**** SOURCE INFORMATION
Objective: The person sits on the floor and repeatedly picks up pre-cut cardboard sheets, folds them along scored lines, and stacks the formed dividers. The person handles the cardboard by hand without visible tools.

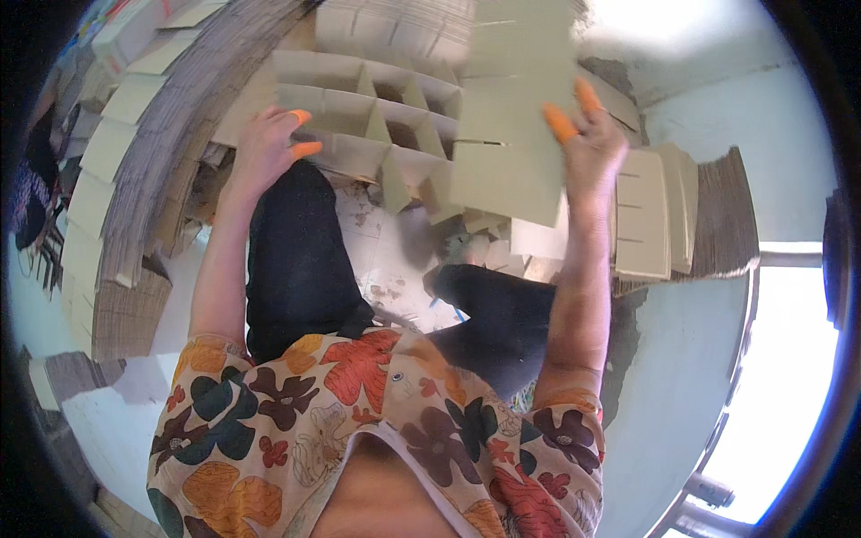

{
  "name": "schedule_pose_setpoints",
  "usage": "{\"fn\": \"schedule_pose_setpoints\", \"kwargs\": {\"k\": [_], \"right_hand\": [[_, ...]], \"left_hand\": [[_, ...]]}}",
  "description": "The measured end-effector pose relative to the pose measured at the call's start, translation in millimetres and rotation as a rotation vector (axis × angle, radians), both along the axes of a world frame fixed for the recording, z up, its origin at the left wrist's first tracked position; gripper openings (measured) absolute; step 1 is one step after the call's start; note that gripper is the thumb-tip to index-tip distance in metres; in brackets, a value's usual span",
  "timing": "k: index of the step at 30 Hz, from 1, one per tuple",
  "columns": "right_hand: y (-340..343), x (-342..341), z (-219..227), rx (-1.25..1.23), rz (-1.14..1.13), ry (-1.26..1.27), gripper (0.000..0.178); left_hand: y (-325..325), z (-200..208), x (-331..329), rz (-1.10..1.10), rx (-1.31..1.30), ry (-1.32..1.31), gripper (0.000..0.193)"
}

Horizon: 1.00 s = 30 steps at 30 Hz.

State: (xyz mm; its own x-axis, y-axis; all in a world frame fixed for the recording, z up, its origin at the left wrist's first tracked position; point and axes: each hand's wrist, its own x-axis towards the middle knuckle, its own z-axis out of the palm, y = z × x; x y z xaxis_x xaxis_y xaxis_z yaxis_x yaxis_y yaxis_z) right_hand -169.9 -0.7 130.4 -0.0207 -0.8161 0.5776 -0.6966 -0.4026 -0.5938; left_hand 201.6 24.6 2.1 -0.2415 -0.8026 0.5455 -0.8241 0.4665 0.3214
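Note:
A partition grid of pale cardboard (pixel 345 106), made of interlocked strips forming open cells, stands in front of me above my knees. My right hand (pixel 594 152), with orange covers on two fingertips, is closed on the right edge of a long slotted cardboard strip (pixel 516 175). That strip hangs over the grid's right side and its far end is blurred. At the grid's left side is my left hand (pixel 262 151), also with two orange-covered fingertips. Its thumb and forefinger are apart, and nothing shows between them.
Tall stacks of slotted cardboard strips (pixel 134 152) curve along the left. Another stack (pixel 682 211) stands at the right beside the pale wall (pixel 735 117). Cardboard pieces (pixel 536 238) lie below the held strip. The floor (pixel 363 255) between my legs has scraps on it.

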Motion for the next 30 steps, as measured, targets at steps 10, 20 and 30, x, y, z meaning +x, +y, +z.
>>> {"fn": "schedule_pose_setpoints", "kwargs": {"k": [10,20,30], "right_hand": [[-32,167,-25,0.07,0.229,0.073,0.019],[-54,194,-54,0.104,0.293,0.191,0.017],[-60,218,-81,0.106,0.398,0.381,0.015]], "left_hand": [[-5,-23,7,-0.039,0.215,0.266,0.019],[-9,-17,2,-0.04,0.151,0.227,0.014],[-14,-23,2,-0.045,0.16,0.264,0.016]]}}
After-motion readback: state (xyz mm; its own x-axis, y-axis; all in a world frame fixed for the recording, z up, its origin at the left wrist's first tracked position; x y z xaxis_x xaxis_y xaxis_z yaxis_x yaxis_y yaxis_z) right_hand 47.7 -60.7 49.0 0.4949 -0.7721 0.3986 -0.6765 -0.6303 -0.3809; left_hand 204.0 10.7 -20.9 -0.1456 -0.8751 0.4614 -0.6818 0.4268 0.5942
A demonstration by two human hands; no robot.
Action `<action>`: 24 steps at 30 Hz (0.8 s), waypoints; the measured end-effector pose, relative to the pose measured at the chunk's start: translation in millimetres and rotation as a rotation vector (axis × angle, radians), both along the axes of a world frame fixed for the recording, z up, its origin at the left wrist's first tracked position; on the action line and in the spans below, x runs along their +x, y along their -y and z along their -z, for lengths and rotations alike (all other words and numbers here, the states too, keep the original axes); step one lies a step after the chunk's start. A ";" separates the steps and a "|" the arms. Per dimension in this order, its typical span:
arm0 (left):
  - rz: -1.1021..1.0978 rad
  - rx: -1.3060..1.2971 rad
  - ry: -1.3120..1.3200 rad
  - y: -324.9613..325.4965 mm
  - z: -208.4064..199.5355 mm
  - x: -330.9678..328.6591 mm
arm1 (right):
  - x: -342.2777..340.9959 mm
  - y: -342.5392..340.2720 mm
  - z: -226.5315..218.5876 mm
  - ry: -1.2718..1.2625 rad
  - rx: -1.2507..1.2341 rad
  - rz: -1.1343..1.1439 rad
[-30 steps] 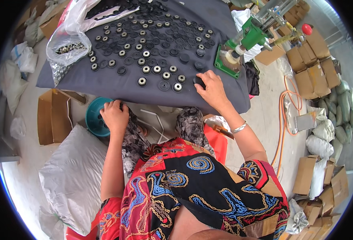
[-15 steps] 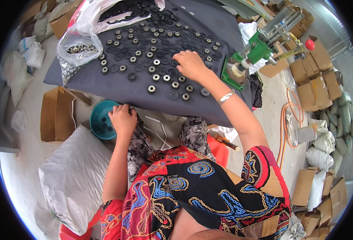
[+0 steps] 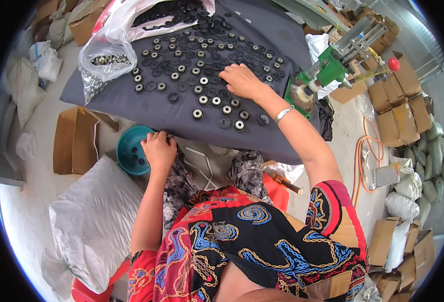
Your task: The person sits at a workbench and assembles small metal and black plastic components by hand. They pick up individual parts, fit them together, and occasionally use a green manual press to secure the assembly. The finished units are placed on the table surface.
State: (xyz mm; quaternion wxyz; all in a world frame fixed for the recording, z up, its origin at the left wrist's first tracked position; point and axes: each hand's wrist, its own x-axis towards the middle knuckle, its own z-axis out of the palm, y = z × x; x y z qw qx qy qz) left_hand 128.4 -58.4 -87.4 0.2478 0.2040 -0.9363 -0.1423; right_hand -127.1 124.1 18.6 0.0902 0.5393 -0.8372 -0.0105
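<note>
Over the dark cloth, my right hand point(image 3: 242, 81) is bent down with its fingers curled among the black wheels. Whatever its fingertips pinch is hidden beneath them. My left hand point(image 3: 159, 150) is closed at the table's near edge, beside a teal bowl point(image 3: 118, 152) with several black pieces in it. What the left fingers hold cannot be made out. Black wheels with shiny metal bearings point(image 3: 215, 101) in their centres lie spread in front of my right hand. Mixed among them are plain black discs point(image 3: 223, 122) without bearings.
A plastic bag of metal bearings point(image 3: 109, 60) and a white bag of black pieces point(image 3: 169, 19) are on the table's left and far side. A green hand press point(image 3: 327, 68) stands at the right edge. A cardboard box point(image 3: 75, 143) and a large white sack point(image 3: 94, 221) are at lower left.
The whole view has shifted slightly. My right hand has moved a little nearer and leftward over the wheels; my left hand stays by the bowl.
</note>
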 end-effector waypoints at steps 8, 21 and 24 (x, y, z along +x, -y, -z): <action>-0.005 0.011 -0.017 1.4 -0.2 0.1 | -9.2 2.4 -10.5 0.179 0.139 0.084; 0.003 0.008 -0.011 0.2 -2.5 2.4 | 88.3 -113.0 -22.4 0.300 -0.710 0.367; 0.009 0.001 0.023 -2.1 -0.8 0.3 | 110.0 -144.5 6.1 0.281 -0.684 0.513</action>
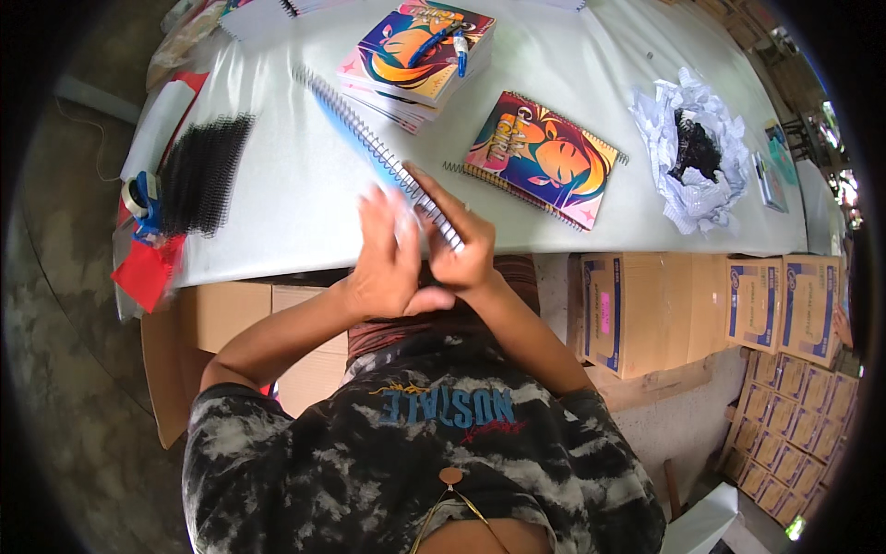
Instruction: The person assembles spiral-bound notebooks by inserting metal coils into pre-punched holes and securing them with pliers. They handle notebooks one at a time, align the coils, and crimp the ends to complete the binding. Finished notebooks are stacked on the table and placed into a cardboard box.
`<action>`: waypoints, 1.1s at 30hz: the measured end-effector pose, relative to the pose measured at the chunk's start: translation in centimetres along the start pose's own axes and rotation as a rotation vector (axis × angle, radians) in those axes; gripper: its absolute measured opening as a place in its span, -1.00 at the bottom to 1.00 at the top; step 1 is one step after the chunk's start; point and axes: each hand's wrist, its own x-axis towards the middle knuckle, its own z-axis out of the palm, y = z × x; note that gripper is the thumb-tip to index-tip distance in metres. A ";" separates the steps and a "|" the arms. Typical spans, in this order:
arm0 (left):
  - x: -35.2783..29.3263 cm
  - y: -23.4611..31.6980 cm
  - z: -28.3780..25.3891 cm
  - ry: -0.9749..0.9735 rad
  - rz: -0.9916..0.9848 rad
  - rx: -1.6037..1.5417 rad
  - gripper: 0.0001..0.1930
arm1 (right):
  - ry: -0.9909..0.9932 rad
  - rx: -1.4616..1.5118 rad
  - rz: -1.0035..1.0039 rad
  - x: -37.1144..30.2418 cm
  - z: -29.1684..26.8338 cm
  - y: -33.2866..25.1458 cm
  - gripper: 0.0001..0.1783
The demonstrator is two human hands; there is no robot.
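A spiral notebook [355, 129] is tilted up on edge over the table's front, its coil running along the upper side. My right hand [466, 242] is closed round the near end of the notebook. Against or just beside its blue-white face lies my left hand [383, 254], fingers stretched out flat and thumb apart; the fingertips are smeared by motion. Beyond the notebook stands a stack of illustrated pads [415, 46] with a blue pen [460, 53] on top. To the right lie coil-bound notebooks [544, 157] with the same colourful cover.
Loose black binding coils [208, 175] lie in a row at left, near a blue tape dispenser [145, 208] and red cloth [148, 272]. Crumpled white paper [669, 185] holds black coils [694, 152] at right. Cardboard boxes [660, 309] stand under the table's front edge.
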 end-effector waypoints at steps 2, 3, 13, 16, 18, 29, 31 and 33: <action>5.1 2.3 -2.7 0.004 -0.242 -0.372 -0.15 | -0.197 0.242 -0.055 1.2 0.0 -1.5 -0.34; 6.0 3.1 -4.5 -0.100 -0.309 -0.494 -0.22 | -0.102 0.102 -0.221 1.9 -0.2 -2.1 -0.31; 7.5 -1.3 -4.2 -0.013 -1.118 -1.334 -0.88 | -0.197 0.137 0.504 4.5 -5.2 -3.3 -0.86; 7.9 -1.8 -4.2 -0.064 -0.950 -1.389 -0.90 | -0.049 0.419 0.590 3.9 -4.6 -3.4 -0.80; 8.1 -2.8 -4.1 -0.089 -0.856 -1.443 -0.91 | -0.021 0.330 0.622 3.9 -4.0 -3.9 -0.77; 12.0 -3.6 -5.3 0.188 -0.512 -0.383 -0.33 | 0.653 0.300 0.146 5.8 -7.7 -4.9 -0.59; 13.0 -3.3 -2.7 0.185 -0.744 -0.770 -0.32 | 0.798 0.346 0.122 5.5 -9.8 -4.5 -0.56; 13.8 -2.5 0.8 0.066 -0.926 -0.985 -0.40 | 0.877 0.161 0.161 3.9 -11.0 -2.5 -0.57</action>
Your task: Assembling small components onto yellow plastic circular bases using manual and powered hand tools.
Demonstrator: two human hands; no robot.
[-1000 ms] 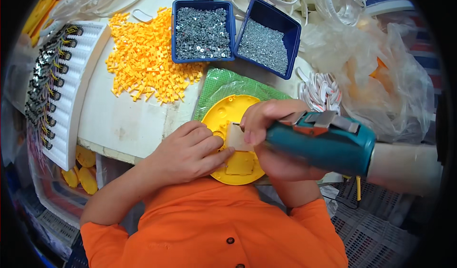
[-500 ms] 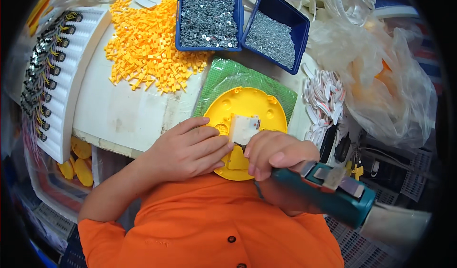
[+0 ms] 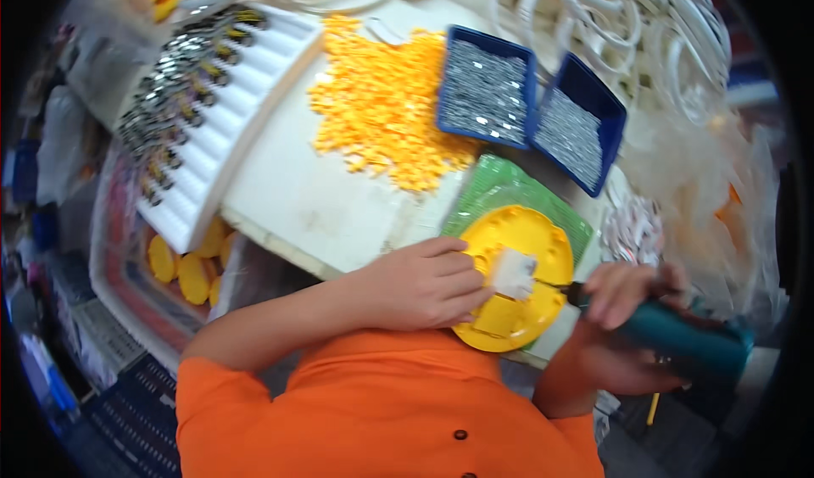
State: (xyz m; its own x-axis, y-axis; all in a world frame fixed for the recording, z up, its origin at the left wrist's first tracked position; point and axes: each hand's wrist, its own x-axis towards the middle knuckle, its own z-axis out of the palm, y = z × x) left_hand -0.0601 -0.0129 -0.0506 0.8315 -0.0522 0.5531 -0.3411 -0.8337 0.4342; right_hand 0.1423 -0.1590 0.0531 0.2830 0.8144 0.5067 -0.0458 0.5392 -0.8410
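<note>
A round yellow plastic shell (image 3: 555, 253) lies inner side up on a green mat (image 3: 500, 185). In its middle sits a small white box-like part (image 3: 514, 274). My left hand (image 3: 428, 285) lies over the shell's left edge, its fingers bent onto the plastic and holding it. My right hand (image 3: 623, 300) is wrapped around a teal electric screwdriver (image 3: 678, 334), blurred by motion. The driver's thin dark bit points left, over the right part of the shell close to the white part; whether it touches anything, I cannot tell.
Beyond the mat stand two blue bins, one with washer-like metal pieces (image 3: 483, 88), one with small screws (image 3: 570, 134). A heap of yellow plastic pieces (image 3: 381, 109) lies left of them. Further left, a white ridged tray (image 3: 233, 122) holds wired parts. Clear plastic bags (image 3: 695, 181) lie at the right.
My right hand has drawn the screwdriver to the right, away from my left hand. My left hand stays on the shell. The whole view has shifted and tilted.
</note>
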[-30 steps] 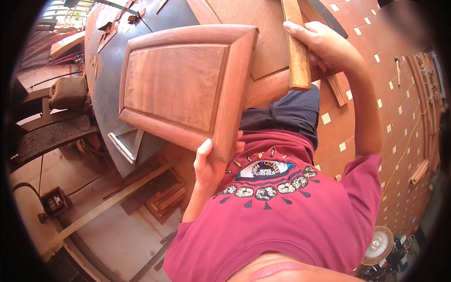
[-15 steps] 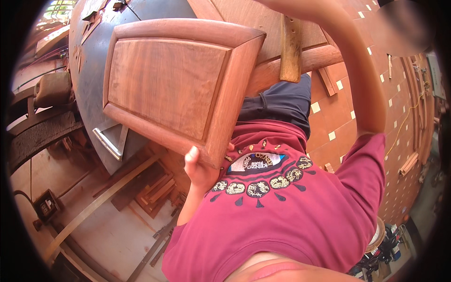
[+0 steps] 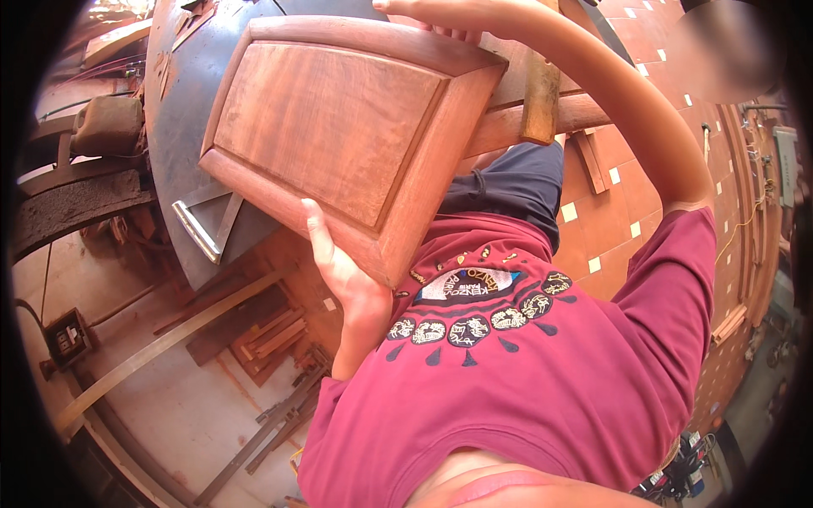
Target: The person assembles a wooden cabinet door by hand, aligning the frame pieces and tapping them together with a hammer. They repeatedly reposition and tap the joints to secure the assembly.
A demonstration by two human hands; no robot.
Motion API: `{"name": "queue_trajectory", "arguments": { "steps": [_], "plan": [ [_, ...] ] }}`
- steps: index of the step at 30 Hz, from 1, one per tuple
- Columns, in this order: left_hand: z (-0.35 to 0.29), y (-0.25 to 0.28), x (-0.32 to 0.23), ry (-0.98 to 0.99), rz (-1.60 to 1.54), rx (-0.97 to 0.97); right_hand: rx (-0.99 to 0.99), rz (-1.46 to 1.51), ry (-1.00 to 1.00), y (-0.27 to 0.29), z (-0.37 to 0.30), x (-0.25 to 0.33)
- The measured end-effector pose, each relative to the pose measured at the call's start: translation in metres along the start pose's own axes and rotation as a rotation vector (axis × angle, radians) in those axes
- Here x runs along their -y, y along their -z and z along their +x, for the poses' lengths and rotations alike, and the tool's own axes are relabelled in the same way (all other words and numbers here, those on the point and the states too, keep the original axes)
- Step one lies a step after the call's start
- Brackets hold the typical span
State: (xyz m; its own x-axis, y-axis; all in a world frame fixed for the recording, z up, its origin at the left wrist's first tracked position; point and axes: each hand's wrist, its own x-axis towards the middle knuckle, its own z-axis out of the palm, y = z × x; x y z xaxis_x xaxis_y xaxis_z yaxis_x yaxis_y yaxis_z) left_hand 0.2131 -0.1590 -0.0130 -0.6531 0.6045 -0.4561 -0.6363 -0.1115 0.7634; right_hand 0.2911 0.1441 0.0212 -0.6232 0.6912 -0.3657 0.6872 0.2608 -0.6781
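Note:
A framed reddish-brown wooden panel [image 3: 322, 127] is held tilted before me, its inner field bordered by rounded, mitred frame pieces. My left hand [image 3: 349, 275] grips its lower corner, thumb laid on the front of the frame and the other fingers hidden behind. At the panel's upper edge is my right hand [image 3: 449, 15], partly cut off by the top of the view. Its fingers bend over that edge, while one digit points left.
A dark worktable [image 3: 182, 118] lies under the panel, with a metal try square [image 3: 203, 229] at its near edge. An ochre wooden piece [image 3: 540, 102] rests over another frame [image 3: 542, 121] on the right. Wood offcuts [image 3: 271, 339] lie lower left; long boards [image 3: 754, 186] lie far right.
My right hand has come down into view onto the panel's upper edge. The panel has shifted slightly right and up in view, and my left thumb lies further onto its frame.

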Motion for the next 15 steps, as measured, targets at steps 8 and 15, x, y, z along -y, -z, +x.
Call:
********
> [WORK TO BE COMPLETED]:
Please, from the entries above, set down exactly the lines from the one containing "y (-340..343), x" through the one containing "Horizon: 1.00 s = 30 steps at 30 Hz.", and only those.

> [EXERCISE OUTPUT]:
  "columns": "right_hand: y (-340..343), x (-342..341), z (-219..227), rx (-1.25..1.23), rz (-1.14..1.13), ry (-1.26..1.27), gripper (0.000..0.178); left_hand: y (-325..325), z (-200..208), x (-331..329), rz (-1.10..1.10), rx (-1.31..1.30), ry (-1.32..1.31), gripper (0.000..0.193)"
}

Horizon: 1.00 s = 30 steps at 30 Hz.

The exercise requires no further answer.